Whole Woman’s Health v. Jackson: The procedural erosion of the rule of law
At first reading, Whole Woman’s Health v. Jackson would appear to be another case in the long list of judicial controversies related exclusively to abortion rights. This case, however, raises fundamental questions beyond the abortion issue touching on the exercise of individual civil rights and the authority of state governments to impose its view over and against the supreme law of the land through legislative sleight of hand.

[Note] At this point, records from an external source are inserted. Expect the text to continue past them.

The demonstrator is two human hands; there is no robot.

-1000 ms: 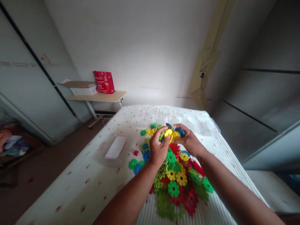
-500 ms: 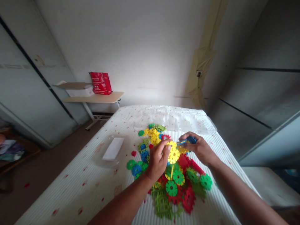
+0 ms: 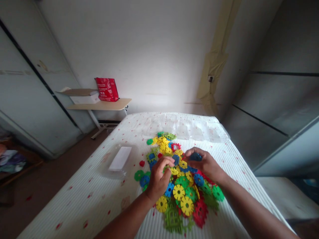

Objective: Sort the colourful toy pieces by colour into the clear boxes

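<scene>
My right hand (image 3: 206, 164) is closed on a blue notched disc (image 3: 195, 156), held just above the right side of a pile of plastic building pieces. My left hand (image 3: 159, 178) hovers over the pile's left side with curled fingers and the thumb apart from them. Its fingertips are close to another blue disc (image 3: 175, 160); whether they touch it I cannot tell. Below the hands lie a yellow disc (image 3: 186, 205), a green disc (image 3: 190, 194), a red toothed piece (image 3: 200, 213) and a green lattice piece (image 3: 172, 219).
Everything rests on a white ribbed bedspread (image 3: 94, 202) with red spots. A clear plastic lid (image 3: 106, 170) with a white paper (image 3: 120, 158) is at left. Clear trays (image 3: 184, 128) lie behind the pile. Farther back, a small table (image 3: 109, 105) bears a red bag (image 3: 107, 89).
The yellow discs have left my left hand, which has moved slightly left and down. More yellow and blue discs lie spread over the front of the pile. My right hand still holds blue.
</scene>
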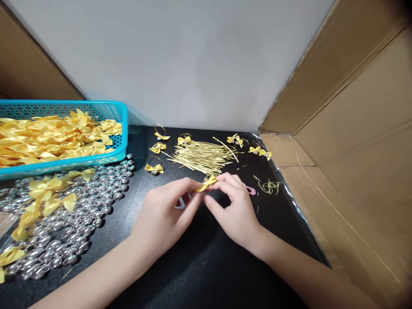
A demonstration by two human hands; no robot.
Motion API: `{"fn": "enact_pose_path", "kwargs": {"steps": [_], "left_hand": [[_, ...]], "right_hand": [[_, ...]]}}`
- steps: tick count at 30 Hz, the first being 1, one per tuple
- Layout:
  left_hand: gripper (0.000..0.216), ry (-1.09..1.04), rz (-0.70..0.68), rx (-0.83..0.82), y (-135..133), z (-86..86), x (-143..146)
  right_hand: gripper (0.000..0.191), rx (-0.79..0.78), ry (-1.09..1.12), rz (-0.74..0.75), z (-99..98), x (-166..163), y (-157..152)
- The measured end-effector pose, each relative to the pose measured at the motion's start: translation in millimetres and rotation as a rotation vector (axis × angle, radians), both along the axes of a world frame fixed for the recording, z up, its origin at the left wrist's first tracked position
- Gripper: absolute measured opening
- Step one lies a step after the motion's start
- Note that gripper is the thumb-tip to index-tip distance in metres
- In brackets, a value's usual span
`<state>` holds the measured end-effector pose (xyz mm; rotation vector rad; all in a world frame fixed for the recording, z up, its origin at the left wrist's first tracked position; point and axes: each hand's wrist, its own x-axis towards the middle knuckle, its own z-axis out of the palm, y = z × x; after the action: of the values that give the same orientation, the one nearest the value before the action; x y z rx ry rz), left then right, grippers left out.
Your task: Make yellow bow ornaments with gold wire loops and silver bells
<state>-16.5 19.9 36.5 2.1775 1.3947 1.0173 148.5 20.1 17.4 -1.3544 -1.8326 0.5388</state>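
Between my two hands, over the black tabletop, is a yellow ribbon bow [207, 183] with a small silvery piece at its middle. My left hand [167, 210] pinches the bow's left end between thumb and fingers. On the other end, the fingertips of my right hand [233, 201] are closed, with the thumb just below. Any tie under the bow is hidden by my fingers. Just beyond lies a pile of gold twist ties [204, 156]. A pink loop-shaped handle [251, 190] pokes out behind my right hand, and something pale blue [182, 203] shows partly behind my left fingers.
A turquoise basket [124, 128] of yellow bows stands at the left. Silver beads [80, 210] spread in front of it, with loose bows [48, 189] on top. Several bows with gold loops [154, 167] lie around the ties. Gold offcuts [269, 186] lie right; cardboard [354, 107] walls that side.
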Motion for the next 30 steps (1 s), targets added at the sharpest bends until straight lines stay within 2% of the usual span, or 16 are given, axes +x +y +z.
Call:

Texas law, known as S.B. 8, bans abortions after six weeks of pregnancy. Texas Health & Safety Code, section 171.208(a), creates a private cause of action that enables Texans to sue those who perform, or aid and abet the performance of, abortions after a fetal heartbeat has been detected, granting standing to assert the third-party rights of a woman seeking an abortion, and awarding relief to the claimant would impose an undue burden. Moreover, a lawsuit under this law can be brought by any person, other than an officer or employee of a state or local governmental entity in this state.
The statutory language denying state officials the right to bring a lawsuit against a person under this law is at the heart of this controversy. Insofar the law expressly denies standing to state government officials of enforcing the law, Texas legislature purposefully placed a procedural obstacle to judicial challenges to its constitutionality. Whole Woman’s Health v. Jackson would appear to validate this strategy.
It must be noted that the Supreme Court did not adjudicate on the constitutionality of S.B. 8, but rather refused to grant injunctive relief at this stage of the proceedings. As the four dissenters — Chief Justice Roberts and Justices Breyer, Sotomayor and Kagan — make clear in each of their separate dissents, the law runs afoul of judicial precedent, which protects the right of the woman to choose to have an abortion before viability and to obtain it without undue interference from the state, as decided in Planned Parenthood v. Casey and Roe v Wade.
On denying injunctive relief, the Supreme Court — through its majority composed by Justices Thomas, Alito, Gorsuch, Kavanaugh and Barrett — scholastically argue that the case presents novel procedural questions, as for example the power of the federal courts to enjoin individuals tasked with enforcing laws, but not the laws themselves; and whether the court can issue an injunction against state judges asked to decide a lawsuit under Texas’ law, among other procedural questions.
Given the known positions of this majority of the Supreme Court on the question of abortion, one must ask oneself if their procedural misgivings are in fact a stalling tactic rather than a strict reading of judicial precedent on substantive rights. It is difficult to reconcile their procedural misgivings with their willingness to “bury their head in the sand,” as Justice Sotomayor correctly writes in her dissent when fundamental constitutional rights are at issue. As Justice Breyer eloquently concludes in his dissent, the ability to ask the judiciary to protect an individual from the invasion of a constitutional right that threatens immediate and serious injury is a long-settled legal principle.
President Biden issued a statement in which he criticizes the court for its ruling, stating that it “unleashes unconstitutional chaos and empowers self-anointed enforcers to have devastating impacts,” directing the White House Gender Policy Council to launch government efforts to ensure that women in Texas have access to safe and legal abortions as protected by law.
Insofar the right to an abortion is a federally protected constitutional right, the Civil Rights Division of the Department of Justice needs to seriously consider intervening in Texas under the authority of Title VII of the Civil Rights Act, to guarantee the exercise of said right over and against any private citizen that attempts to use the provisions of S.B. 8 to impede it.
Regardless of one’s position on the abortion issue, Texas S.B. 8 needs to be understood for what it is: a direct challenge to federal authority and the supreme law of the land. It is the province of the court, as Chief Justice Marshall said in Marbury v. Madison, to say what the law is. The Supreme Court has previously ruled on the constitutional questions raised by abortion in Roe v. Wade and Planned Parenthood v. Casey. Until such time as the court revisits its decisions on the matter, the right to abortion is a woman’s fundamental constitutional right, and no state has the authority to place undue burdens in its exercise.
To allow a state to legislate and enforce laws that unambiguously challenge legal precedent, under the guise of procedural concerns, erodes the rule of law and brings into question the authority of the Supreme Court. This majority of the Supreme Court appears to be more willing to promote its substantive views on the issue than in protecting its institutional integrity.
Andrés L. Córdova is a professor at Inter American University of Puerto Rico School of Law and Commissioner of the Puerto Rico Civil Rights Commission.